Bruno sorusunu bitiremeden bir zamanlayıcı çaldı ve Heidi koltuğundan fırlayarak mutfağa koştu ve bu akşamki tatlıdan ve onu getirilmesi gerektiğinden bahsetti.
"Bu akşam için hazırladığım elmalı turta! Hemen dönerim!"
Bruno sonunda içini çekip bir yudum bira içti. Üç çocuğu da ona şaşkın şaşkın bakıyordu. Ailelerinin arasında neler olup bittiğini anlamamış gibiydiler, ama üçünün en büyüğü, başını eğip hiçbir şey olmamış gibi davranacak kadar akıllıydı. Babasının endişelerini gidermek için bir şeyler söylüyordu.
"Her şey yoluna girecek, baba!"
Bir süre sonra Heidi tatlıyla geri döndü.
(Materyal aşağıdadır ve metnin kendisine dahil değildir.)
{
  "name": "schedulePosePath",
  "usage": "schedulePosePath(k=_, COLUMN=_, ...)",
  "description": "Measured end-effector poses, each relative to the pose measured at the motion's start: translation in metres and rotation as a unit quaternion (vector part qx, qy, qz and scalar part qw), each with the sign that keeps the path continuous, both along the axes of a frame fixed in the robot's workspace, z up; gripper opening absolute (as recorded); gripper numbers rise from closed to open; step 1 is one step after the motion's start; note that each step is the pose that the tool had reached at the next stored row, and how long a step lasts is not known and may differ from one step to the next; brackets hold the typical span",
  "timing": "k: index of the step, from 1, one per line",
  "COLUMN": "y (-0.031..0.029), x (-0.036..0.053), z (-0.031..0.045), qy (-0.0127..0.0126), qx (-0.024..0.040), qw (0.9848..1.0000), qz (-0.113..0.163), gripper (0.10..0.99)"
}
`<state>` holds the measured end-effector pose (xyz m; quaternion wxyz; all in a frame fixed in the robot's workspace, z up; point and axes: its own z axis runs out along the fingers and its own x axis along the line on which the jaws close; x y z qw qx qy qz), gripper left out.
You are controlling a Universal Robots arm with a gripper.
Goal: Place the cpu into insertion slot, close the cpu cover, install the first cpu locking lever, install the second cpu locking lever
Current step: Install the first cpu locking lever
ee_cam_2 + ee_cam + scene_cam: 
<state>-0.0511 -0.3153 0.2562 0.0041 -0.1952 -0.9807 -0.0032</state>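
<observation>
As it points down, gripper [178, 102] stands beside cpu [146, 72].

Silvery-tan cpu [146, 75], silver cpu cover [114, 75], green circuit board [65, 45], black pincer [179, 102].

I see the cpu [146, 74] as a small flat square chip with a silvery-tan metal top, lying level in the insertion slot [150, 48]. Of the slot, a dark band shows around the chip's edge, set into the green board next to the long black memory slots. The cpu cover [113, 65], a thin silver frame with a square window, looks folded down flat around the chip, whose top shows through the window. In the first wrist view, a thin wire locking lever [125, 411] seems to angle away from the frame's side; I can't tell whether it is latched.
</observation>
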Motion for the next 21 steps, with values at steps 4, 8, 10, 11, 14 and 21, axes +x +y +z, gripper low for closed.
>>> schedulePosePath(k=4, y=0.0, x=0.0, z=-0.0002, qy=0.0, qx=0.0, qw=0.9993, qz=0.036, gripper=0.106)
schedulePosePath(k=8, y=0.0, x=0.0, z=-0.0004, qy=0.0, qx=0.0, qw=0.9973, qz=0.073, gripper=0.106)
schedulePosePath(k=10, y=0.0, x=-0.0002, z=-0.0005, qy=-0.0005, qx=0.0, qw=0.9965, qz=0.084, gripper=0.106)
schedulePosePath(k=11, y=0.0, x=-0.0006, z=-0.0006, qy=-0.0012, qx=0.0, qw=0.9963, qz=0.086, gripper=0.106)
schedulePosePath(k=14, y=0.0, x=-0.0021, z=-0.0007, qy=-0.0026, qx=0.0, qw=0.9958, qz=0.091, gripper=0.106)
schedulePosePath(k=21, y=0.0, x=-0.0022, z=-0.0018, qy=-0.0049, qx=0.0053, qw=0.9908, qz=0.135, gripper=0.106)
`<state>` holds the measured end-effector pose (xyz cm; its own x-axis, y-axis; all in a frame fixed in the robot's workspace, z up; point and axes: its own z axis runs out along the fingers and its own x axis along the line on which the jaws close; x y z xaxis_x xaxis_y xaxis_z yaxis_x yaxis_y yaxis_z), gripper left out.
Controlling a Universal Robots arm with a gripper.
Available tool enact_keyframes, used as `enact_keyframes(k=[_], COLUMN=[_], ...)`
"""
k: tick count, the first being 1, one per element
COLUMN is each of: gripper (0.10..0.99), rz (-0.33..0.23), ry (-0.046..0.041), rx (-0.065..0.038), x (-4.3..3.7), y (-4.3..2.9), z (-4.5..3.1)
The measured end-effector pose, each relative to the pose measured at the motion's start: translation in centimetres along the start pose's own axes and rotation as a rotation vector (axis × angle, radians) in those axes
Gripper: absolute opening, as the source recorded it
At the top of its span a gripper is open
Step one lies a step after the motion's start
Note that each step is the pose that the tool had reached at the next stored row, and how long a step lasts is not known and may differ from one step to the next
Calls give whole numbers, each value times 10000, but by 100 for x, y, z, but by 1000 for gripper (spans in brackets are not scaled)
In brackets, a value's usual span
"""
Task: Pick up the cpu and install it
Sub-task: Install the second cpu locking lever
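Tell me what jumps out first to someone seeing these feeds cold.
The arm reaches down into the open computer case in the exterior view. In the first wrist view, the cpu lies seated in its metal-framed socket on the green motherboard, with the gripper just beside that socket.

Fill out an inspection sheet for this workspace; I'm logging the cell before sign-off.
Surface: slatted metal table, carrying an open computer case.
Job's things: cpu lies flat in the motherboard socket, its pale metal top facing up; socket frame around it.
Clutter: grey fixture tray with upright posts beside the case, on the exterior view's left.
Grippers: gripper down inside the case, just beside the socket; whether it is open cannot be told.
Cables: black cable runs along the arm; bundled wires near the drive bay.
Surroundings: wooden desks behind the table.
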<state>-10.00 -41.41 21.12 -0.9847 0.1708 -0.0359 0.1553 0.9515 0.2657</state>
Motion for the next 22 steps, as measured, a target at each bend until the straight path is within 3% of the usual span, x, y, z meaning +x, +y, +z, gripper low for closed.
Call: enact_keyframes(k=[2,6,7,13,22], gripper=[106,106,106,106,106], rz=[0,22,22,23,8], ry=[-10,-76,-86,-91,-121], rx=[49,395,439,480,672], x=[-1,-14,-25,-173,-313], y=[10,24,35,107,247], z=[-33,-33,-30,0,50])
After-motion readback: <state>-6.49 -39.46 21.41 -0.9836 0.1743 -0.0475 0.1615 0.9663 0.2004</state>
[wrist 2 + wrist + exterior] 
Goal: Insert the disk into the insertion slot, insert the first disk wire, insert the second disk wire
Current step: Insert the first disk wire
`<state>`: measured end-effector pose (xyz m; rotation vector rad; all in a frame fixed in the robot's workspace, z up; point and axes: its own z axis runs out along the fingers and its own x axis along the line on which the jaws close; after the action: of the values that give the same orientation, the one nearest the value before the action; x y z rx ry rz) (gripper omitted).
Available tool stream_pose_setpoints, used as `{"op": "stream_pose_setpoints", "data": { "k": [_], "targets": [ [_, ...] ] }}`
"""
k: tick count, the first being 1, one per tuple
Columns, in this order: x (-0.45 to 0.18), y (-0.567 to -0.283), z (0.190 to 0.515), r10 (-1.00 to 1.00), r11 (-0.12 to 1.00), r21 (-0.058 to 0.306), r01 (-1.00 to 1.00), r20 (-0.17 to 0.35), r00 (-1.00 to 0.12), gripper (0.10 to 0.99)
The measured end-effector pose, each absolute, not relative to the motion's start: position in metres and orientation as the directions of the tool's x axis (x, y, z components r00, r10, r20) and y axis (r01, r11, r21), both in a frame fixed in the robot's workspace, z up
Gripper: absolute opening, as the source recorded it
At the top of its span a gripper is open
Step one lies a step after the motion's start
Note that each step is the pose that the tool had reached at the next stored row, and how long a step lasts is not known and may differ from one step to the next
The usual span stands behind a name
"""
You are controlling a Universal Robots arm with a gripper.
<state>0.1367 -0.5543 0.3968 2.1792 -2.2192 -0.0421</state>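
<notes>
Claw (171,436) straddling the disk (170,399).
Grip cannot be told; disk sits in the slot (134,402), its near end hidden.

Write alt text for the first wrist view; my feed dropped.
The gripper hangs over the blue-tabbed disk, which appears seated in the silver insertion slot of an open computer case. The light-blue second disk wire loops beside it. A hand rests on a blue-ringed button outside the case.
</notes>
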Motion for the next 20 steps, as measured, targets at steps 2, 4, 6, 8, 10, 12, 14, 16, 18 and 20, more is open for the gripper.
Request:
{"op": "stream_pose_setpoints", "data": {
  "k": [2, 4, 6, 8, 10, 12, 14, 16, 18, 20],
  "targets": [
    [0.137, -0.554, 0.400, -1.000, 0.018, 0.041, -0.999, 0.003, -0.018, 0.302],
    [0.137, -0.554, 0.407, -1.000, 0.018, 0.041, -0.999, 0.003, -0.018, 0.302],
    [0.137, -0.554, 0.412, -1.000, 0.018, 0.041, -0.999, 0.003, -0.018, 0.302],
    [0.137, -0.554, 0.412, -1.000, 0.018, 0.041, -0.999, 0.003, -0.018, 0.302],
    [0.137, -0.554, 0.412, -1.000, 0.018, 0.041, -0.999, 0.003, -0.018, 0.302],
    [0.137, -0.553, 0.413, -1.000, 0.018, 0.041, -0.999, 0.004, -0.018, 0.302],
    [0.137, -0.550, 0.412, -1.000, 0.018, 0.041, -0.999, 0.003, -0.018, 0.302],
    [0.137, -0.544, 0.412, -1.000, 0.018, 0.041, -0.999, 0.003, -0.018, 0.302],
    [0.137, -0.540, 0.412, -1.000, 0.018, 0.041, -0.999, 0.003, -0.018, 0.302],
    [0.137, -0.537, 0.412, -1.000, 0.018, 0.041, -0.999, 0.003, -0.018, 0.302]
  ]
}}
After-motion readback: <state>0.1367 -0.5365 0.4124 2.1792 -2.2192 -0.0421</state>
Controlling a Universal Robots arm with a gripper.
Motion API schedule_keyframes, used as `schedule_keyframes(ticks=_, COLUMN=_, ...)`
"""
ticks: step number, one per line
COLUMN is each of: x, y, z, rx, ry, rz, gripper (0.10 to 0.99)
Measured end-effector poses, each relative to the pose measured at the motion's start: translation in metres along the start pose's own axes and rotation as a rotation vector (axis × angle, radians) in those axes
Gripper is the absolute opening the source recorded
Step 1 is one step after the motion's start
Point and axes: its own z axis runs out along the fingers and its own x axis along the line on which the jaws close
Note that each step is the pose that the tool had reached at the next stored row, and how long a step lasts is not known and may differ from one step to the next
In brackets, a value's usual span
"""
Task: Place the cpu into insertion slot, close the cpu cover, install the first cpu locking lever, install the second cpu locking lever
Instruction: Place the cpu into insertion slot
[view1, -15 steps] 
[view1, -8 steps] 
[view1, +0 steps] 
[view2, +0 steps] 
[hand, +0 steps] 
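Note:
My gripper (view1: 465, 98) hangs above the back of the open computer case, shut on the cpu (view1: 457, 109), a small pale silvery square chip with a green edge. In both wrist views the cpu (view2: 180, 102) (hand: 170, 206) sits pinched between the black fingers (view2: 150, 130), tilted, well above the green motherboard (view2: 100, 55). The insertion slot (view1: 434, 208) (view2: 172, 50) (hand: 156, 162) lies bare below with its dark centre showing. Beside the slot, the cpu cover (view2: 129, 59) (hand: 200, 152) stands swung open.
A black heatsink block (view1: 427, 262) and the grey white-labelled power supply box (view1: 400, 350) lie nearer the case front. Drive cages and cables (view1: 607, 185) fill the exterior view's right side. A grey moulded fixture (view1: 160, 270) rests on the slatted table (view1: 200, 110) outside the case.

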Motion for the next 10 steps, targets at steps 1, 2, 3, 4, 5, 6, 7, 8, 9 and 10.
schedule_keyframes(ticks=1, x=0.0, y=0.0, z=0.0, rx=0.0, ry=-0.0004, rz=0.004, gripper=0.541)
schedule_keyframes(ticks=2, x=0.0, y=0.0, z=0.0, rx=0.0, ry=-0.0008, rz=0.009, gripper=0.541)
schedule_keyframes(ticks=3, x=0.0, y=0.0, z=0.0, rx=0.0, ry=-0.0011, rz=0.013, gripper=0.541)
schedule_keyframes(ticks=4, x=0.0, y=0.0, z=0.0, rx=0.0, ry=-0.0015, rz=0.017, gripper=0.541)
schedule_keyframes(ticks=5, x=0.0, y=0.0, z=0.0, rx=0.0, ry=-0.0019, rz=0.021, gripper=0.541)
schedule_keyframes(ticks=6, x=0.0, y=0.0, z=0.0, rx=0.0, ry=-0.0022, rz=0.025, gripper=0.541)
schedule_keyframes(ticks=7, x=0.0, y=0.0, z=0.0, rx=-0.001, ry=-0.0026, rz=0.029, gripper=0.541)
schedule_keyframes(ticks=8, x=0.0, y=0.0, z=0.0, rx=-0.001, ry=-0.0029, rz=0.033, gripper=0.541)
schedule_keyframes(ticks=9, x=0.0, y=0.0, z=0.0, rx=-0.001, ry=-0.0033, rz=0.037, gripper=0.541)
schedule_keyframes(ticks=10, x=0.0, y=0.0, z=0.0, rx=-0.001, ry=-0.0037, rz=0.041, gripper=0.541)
Yüzündeki düşmanlık izleri tamamen kaybolmuş, yerine saf mutluluk vardı. Ev yapımı tatlıyı bölüp kocasına ve çocuklarına dağıttı.
Açıkçası, Heidi'nin pastacılık becerileri de yemek pişirme becerileri kadar iyiydi, o kadar ki ailenin tüm öğünlerinde yedikleri ekmeği bile kendisi yapardı. Ancak Bruno, her akşam tatlı yemek istemediğini ona açıkça belirtmişti ve sadece cuma akşamları tatlı yiyebilirdi.
Kendisinin ve ailesinin sağlığını korumak önceliğiydi ve bu nedenle, tatiller dışında ailenin gerçek tatlı yediği tek gece cuma gecesiydi. Bu gece dondurma ve elmalı turta vardı, hepsi Heidi tarafından sıfırdan yapılmıştı.
Bruno, Prusya prensesiyle olan bu olayı tamamen unutacak ve gecenin geri kalanını her zamanki gibi ailesiyle geçirecekti. Ailece kart oyunları ve masa oyunları oynayacak ve sonunda yatacaklardı.
Ertesi sabah Bruno, sahip olduğu birkaç şirketten birinden bir telefon aldı. Bu, deniz araçları ve bunların bileşenlerinin üretiminde uzmanlaşmış denizcilik şirketiydi. Denizaltılar ve muhripler gibi.
İkinci Dünya Savaşı'nın daha gelişmiş ateş kontrol sistemlerini kurmak için görevlendirdiği mühendisler, ABD'de "Range keeper" olarak bilinen sistemle ilgili birkaç soru sormak için onunla görüşmek istiyorlardı. Bu nedenle Bruno, Merkez Bölüm'e gün boyu dışarıda olacağını bildirerek, Danzig'e giden ilk trene bindi.
Prusya Liman Şehrine vardığında birkaç saat geçmişti ve oraya vardığında, kısa sürede kişisel olarak inşaatını sağladığı Donanma Tersanesi'nde buldu kendini. Ana binaya girer girmez Bruno, onu Alman Donanması'ndaki tüm gemilerin performansını büyük ölçüde artıracak analog tabanlı mekanik bilgisayar sistemini inşa eden mühendis ekibine götüren personel tarafından hızlıca karşılandı.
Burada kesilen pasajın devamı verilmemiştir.